His biggest claim to fame may be giving “Fats” Domino his nickname, but William “Billy” Diamond, who passed away on October 20, 2011, wore every hat in the music business.

Billy Diamond was born on October 5, 1916 and began his career as a washtub bass player. He hobnobbed with the early greats of jazz music. Louis “Satchmo” Armstrong gave him a trumpet and Oscar “Papa” Celestin was his teacher when he graduated to a proper upright bass.

Diamond was one of the first to recognize the talent of Antoine “Fats” Domino when he heard the young man perform in the 9th Ward of New Orleans. Diamond gave him the nickname because his playing resembled the legends “Fats” Waller and “Fats” Pichon. Domino would later “grow” into his nickname.

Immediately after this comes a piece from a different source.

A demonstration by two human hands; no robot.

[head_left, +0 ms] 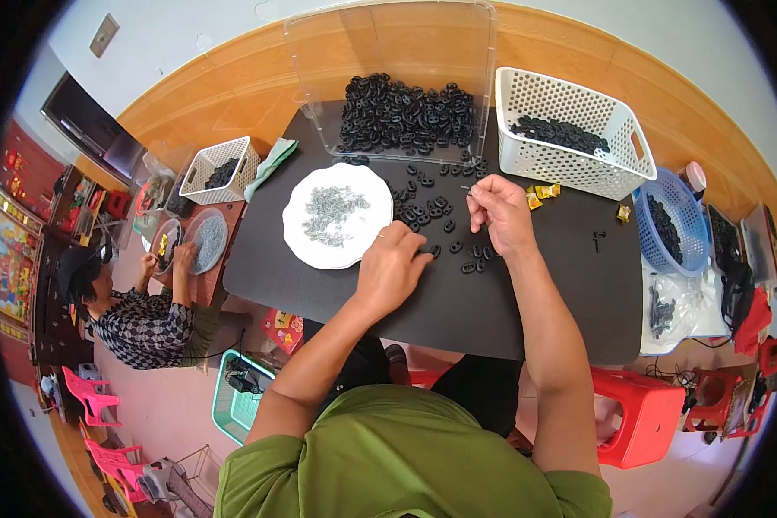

On the strength of that performance, Diamond hired Domino in 1947 to play in his band, the Solid Senders. By the early 1950s Domino had changed the face of American music and helped to usher rock ‘n’ roll music into existence. Diamond played bass on some of his early recordings including “Ain’t That A Shame” and was his road manager throughout the 1950s. Diamond relocated to Los Angeles in the early 1960s where he worked a booking agent, promoter and club manager.

Despite living in Los Angeles for the better part of his life, he will be buried in the historic St. Louis #1 cemetery of his hometown. In a twist on the jazz funeral tradition, friends, family and musicians will gather at the gates of the cemetery (400 Basin Street) at 1 PM tomorrow. The funeral procession will proceed to his tomb for the service.